Recorded data

════

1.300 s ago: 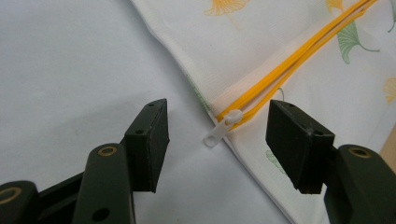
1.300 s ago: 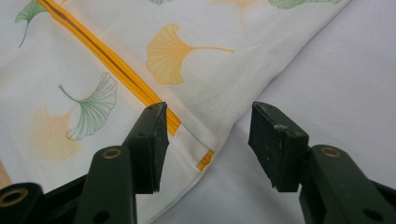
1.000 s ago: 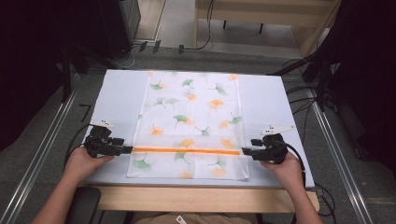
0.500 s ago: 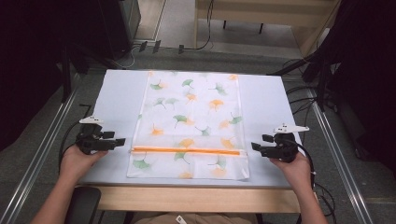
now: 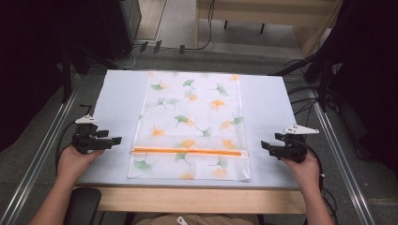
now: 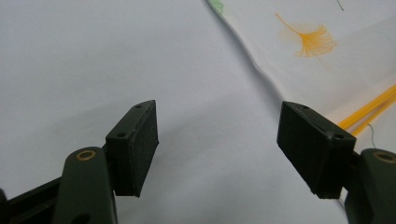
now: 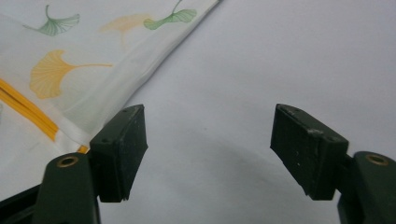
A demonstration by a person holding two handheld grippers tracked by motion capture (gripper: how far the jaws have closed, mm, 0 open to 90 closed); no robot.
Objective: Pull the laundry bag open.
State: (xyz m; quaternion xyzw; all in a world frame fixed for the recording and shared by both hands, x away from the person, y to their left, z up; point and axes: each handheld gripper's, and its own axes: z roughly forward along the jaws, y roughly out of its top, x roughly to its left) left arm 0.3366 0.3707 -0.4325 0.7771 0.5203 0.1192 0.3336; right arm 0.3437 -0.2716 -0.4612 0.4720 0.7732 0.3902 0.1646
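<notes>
A white fabric bag [image 5: 192, 126] printed with green and orange ginkgo leaves lies flat in the middle of the table, an orange zipper [image 5: 187, 152] running across it near the front. My left gripper [image 5: 116, 140] is held off the bag's left edge, open and holding nothing. My right gripper [image 5: 264, 146] is held off the bag's right edge, open as well. In the left gripper view the bag's edge [image 6: 299, 60] and zipper end [image 6: 369, 108] lie past the right jaw. In the right gripper view the bag [image 7: 93, 70] lies at the upper left, its zipper [image 7: 23, 109] behind the left jaw.
The pale table top [image 5: 117, 98] has bare strips on both sides of the bag. Metal rails [image 5: 44, 154] run along the table's left and right sides. Cables [image 5: 305, 101] lie on the floor to the right, and dark equipment [image 5: 117, 23] stands behind the table.
Both grippers have drawn outward, away from the ends of the zipper, and now stand clear of the bag's edges. The bag has stayed flat.
</notes>
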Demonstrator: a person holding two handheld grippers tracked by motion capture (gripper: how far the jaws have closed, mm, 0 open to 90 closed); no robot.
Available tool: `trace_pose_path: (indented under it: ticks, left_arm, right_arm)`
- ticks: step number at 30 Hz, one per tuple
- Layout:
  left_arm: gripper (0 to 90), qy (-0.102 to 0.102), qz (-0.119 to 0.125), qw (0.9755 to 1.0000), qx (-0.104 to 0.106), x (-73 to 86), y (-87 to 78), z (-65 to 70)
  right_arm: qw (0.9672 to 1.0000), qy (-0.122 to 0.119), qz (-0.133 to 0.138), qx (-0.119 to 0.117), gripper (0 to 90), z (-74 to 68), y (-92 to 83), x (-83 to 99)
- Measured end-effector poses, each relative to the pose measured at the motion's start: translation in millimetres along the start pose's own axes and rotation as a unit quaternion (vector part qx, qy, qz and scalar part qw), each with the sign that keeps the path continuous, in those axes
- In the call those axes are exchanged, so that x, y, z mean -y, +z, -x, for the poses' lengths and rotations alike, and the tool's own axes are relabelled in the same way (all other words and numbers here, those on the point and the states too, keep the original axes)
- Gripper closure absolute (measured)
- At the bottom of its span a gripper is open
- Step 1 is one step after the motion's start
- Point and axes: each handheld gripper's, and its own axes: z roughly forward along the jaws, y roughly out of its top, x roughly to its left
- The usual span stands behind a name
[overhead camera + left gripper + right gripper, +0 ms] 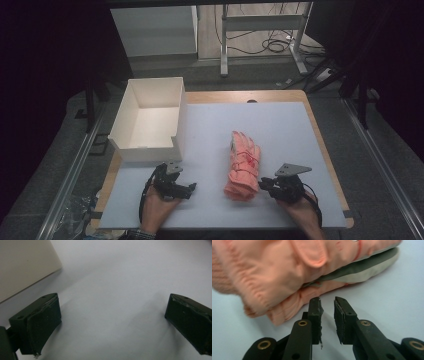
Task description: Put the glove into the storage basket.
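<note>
Scene: a person at a white worktop holds a two-fingered gripper in each hand, seen from the high view.
Gloves: a stacked pair of pink knit gloves lies at centre frame, cuffs toward the lower edge.
Box: an open white cardboard box sits at upper left, well apart from the gloves.
Right gripper: fingers nearly together, a narrow gap between them, tips just beside the gloves' near edge, holding nothing.
Left gripper: fingers wide apart over bare worktop, box wall at upper left of its view.
Risk: judging by that narrow gap, the right fingers could shove the soft stack aside or pinch just one layer, splitting the pair.
</note>
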Motion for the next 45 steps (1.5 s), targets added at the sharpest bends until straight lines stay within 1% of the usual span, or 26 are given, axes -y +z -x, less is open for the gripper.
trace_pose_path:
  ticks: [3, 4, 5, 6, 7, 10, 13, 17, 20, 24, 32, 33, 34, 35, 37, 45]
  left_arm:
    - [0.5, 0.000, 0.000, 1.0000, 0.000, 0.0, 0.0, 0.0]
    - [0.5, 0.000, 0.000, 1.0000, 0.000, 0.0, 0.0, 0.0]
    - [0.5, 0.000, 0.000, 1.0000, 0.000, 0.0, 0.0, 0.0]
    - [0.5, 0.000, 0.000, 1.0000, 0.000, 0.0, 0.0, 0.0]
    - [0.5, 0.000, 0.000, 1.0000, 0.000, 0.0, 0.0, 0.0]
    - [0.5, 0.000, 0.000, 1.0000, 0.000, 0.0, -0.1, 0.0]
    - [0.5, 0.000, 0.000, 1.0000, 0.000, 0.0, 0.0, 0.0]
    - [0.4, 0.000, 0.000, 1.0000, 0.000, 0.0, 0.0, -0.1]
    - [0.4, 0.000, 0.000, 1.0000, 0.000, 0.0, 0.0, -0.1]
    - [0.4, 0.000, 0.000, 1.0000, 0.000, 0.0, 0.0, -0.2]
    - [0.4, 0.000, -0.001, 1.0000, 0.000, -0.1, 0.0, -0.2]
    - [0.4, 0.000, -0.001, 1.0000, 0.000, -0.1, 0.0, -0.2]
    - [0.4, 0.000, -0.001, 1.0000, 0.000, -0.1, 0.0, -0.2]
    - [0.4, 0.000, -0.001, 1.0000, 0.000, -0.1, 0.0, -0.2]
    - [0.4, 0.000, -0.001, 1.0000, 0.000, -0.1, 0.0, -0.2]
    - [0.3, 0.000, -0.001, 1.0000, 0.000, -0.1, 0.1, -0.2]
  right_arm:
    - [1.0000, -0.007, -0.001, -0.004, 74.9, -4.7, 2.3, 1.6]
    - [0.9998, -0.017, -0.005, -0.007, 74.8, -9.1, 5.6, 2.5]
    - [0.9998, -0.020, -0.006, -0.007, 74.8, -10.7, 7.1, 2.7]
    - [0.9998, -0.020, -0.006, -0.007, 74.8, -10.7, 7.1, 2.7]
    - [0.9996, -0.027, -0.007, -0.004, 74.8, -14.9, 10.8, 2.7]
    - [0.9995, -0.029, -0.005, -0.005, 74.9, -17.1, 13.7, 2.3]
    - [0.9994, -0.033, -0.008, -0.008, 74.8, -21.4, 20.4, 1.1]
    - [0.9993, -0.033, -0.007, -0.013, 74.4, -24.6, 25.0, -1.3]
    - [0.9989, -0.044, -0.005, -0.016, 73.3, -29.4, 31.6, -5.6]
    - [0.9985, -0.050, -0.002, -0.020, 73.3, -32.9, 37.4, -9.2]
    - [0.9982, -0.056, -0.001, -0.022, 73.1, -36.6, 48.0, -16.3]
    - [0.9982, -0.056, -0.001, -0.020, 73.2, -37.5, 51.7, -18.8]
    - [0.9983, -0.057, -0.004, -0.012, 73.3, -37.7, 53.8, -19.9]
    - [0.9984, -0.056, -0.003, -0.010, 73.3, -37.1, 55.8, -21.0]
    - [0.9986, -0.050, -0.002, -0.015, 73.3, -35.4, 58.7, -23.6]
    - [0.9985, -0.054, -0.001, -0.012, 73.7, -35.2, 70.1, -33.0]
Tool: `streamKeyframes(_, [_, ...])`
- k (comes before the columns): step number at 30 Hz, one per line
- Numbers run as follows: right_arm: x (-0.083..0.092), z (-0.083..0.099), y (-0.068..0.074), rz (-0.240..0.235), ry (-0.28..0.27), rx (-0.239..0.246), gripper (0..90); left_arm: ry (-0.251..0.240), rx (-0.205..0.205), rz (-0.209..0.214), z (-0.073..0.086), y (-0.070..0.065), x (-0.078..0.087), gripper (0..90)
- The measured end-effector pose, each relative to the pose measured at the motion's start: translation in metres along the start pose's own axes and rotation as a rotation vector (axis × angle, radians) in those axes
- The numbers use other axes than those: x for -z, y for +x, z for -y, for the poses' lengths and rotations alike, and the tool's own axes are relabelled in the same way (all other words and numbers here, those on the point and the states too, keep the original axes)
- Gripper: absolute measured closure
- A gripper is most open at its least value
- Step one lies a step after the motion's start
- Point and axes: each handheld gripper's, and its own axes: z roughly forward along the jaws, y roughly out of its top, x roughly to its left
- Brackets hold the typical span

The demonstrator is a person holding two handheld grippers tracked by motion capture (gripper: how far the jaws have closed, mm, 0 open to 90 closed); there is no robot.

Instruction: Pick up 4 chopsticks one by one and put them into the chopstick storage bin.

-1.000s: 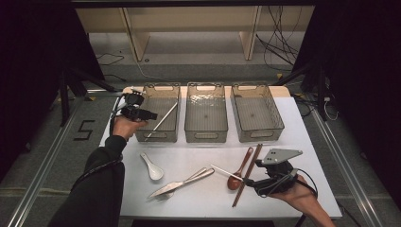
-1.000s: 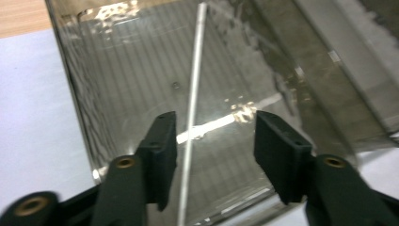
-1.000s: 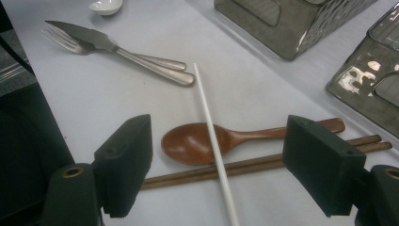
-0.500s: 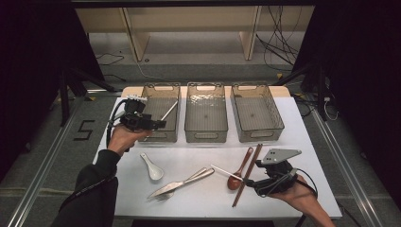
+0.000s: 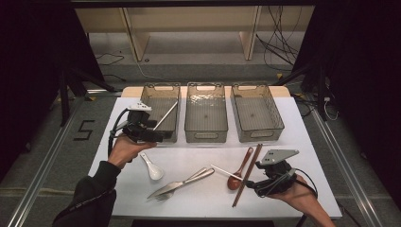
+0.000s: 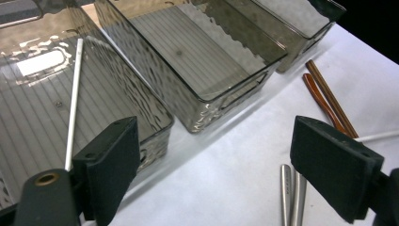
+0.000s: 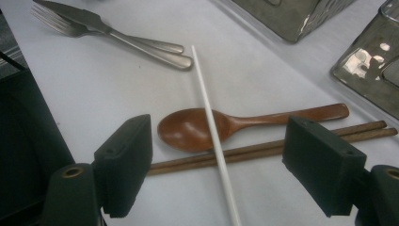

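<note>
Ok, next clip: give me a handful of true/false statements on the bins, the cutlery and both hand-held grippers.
1. A white stick lies in the left bin. True.
2. The left hand-held gripper is clamped on that stick. False: its jaws are open with nothing between them, having just been opening.
3. The middle bin holds a fork. False: it is empty; the fork lies on the table.
4. The right hand-held gripper is open over a second white stick. True.
5. That stick crosses the brown spoon. True.
</note>
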Motion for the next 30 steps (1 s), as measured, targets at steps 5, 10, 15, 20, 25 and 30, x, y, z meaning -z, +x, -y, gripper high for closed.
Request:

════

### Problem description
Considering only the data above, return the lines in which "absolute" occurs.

### Output of the exercise
- Gripper closure absolute (measured)
- Gripper: absolute measured closure

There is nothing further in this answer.